Embora o exercício da crítica literária – que não é senão uma forma de fazer relações sígnicas e de interlocução parcial a partir de um objeto verbal construído seja sob que motivação social, individual ou metafísica, enfim, desde os contornos de uma objetividade em perspectiva ou, ainda, desde uma subjetividade tornada precisa: o poema mesmo, coesão fundo-forma –, enfim, embora essa crítica me interesse muito, sei que se trata de um texto segundo, subsidiário, uma forma discursiva circunscrita a margear os rastros da linguagem do poeta (se não soasse retrô eu poderia dizer genericamente “do artista”, envolvendo outros modos de expressão, mas esse comentário se restringe, infelizmente, às coisas da poesia). Talvez me acusem de reducionismo, mas, encurtando o caminho, prefiro concordar com a ideia de que a crítica é tão-só mais uma forma de paratexto, ou seja, no sentido em que, segundo Gérard Genette, “o ‘paratexto’ consiste em toda série de mensagens que acompanham e ajudam a explicar determinado texto – mensagens como anúncios, sobrecapa, títulos, subtítulos, introdução, resenhas, e assim por diante” (apud Umberto Eco). Anoto à margem: o paratexto ajuda tanto a explicar, como a enublar determinado texto ou evento.
Assim, não pretendo aqui dar corda à metacrítica, já que se levarmos a sério a crise de nervos da poesia contemporânea, devemos supor que a crítica que lhe segue embarcou em idêntica canoa que está a pique. Portanto, mesmo que o metapoema (crítico em relação ao poema-ele-mesmo) às vezes nos pareça intolerável por sua excessiva reflexividade, a metacrítica (que põe em causa a crítica-ela-mesma), dentro dessas condições e, talvez, a contragosto do nosso apetite, também tem a sua razão de ser. Mas, isto, desde que o herói que a coloca em movimento – o metacrítico – se aproxime da persona do moralista imaginado por Nietzsche, isto é, o sujeito (o crítico literário) que entende a moral (os critérios estáveis da qualidade literária) como algo a ser interrogado, um problema, algo que pode ser posto em questão. Para nós, o moralizar tout court (o esforço do analista fiel à Literatura, sim, com maiúscula) soaria imoral; um índice de sua falência intelectual.

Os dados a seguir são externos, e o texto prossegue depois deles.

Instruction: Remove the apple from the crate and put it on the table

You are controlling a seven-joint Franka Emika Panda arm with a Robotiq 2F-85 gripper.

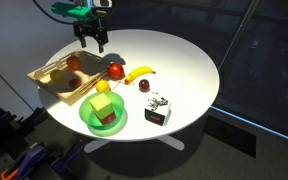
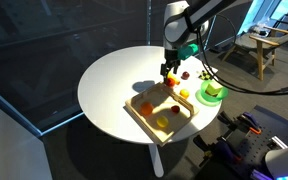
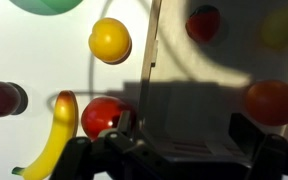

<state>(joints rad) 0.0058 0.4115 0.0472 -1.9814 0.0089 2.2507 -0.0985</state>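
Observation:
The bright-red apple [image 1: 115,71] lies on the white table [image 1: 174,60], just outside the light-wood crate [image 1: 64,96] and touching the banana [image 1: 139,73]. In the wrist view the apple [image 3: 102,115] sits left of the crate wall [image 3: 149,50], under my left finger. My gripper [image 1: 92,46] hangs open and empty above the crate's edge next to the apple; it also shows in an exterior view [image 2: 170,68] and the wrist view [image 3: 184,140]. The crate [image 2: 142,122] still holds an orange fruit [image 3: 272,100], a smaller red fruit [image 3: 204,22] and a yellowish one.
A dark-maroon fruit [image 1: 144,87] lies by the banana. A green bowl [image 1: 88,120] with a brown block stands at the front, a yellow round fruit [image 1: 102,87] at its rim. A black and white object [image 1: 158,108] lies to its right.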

De outra parte, entendo que ao falar mais uma vez, ainda que lateralmente, a propósito de alguns dos dilemas da poesia de agora-agora, não será estranho que a crítica receba por contiguidade aquilo que ela merece.

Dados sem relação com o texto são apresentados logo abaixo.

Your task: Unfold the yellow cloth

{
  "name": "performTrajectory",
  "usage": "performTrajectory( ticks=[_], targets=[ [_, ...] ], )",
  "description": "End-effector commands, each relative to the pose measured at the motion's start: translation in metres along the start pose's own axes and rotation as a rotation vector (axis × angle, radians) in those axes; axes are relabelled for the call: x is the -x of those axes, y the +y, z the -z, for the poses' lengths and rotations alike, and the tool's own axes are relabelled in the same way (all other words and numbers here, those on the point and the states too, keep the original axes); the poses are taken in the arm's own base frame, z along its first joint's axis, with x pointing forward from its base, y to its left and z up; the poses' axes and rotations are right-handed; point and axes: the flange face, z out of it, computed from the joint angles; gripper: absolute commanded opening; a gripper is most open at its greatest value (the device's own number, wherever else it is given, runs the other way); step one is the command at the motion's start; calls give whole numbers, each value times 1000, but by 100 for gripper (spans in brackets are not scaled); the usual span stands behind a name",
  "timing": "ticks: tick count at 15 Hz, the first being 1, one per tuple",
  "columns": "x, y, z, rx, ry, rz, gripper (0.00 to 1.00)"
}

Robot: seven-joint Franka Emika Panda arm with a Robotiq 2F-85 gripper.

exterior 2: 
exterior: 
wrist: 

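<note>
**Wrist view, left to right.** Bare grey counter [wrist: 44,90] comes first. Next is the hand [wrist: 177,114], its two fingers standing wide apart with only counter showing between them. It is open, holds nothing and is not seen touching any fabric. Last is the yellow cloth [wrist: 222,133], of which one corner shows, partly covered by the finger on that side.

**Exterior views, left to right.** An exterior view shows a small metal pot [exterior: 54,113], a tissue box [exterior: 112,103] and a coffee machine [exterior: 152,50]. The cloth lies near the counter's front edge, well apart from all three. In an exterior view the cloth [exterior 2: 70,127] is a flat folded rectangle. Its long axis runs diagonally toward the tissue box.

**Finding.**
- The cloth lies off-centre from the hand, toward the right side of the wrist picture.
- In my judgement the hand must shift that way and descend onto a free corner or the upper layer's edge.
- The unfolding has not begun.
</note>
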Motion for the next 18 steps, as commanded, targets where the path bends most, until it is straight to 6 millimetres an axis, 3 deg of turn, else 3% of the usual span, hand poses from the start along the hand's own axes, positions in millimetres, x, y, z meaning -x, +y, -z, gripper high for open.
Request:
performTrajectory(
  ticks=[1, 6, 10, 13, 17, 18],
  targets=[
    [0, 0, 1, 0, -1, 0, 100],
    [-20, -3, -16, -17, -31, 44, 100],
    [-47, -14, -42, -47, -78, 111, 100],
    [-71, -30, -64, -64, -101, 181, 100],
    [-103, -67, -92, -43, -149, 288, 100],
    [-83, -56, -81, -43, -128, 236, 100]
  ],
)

A remissão algo nostálgica a um “senso crítico” e ao “arsenal de qualidades que ele exige”, bem como postular a “importante reverberação social” provocada pela atividade crítica quando exercida nesses moldes paradigmáticos já perdidos no tempo, enfim, essa crítica que “ajuda a fundar civilizações” pode ser interessante, mas, por enquanto, não é possível. Alguém acrescentará que a crítica não tem a menor obrigação de ser interessante. Certo, a crítica pode prescindir dessa obrigação, mas não de outras hipóteses de leitura, onde estão implicadas, inclusive, as condições culturais do presente. Qual a crítica possível a ser oferecida num panorama de irrelevância? Há pouco, podia-se defender a ideia de que o leitor moderno estaria aferrado a um estado, não digo racional, mas, no mínimo, vigilante relativamente – ou em resposta – a uma "entrega incondicional" que se lhe cobrava durante o ato de leitura. Não obstante o conceito de leitura de prazer, o leitor (da alta literatura?) confinaria com o especialista e não passaria de um árduo degustador dos melhores ou piores vinhos: estaria apto a enfrentar qualquer desafio. Nas mãos deste sujeito cultivado, amante da beleza difícil, as supostas tortuosidades da poesia seriam superestimadas de maneira a fazer mais impressionantes suas qualidades intelectuais e sua hiperestesia. Esse leitor decisivo teria condições de mimetizar os ademanes do crítico. Uma sorte de mentor e guia na selva selvagem da escritura criativa.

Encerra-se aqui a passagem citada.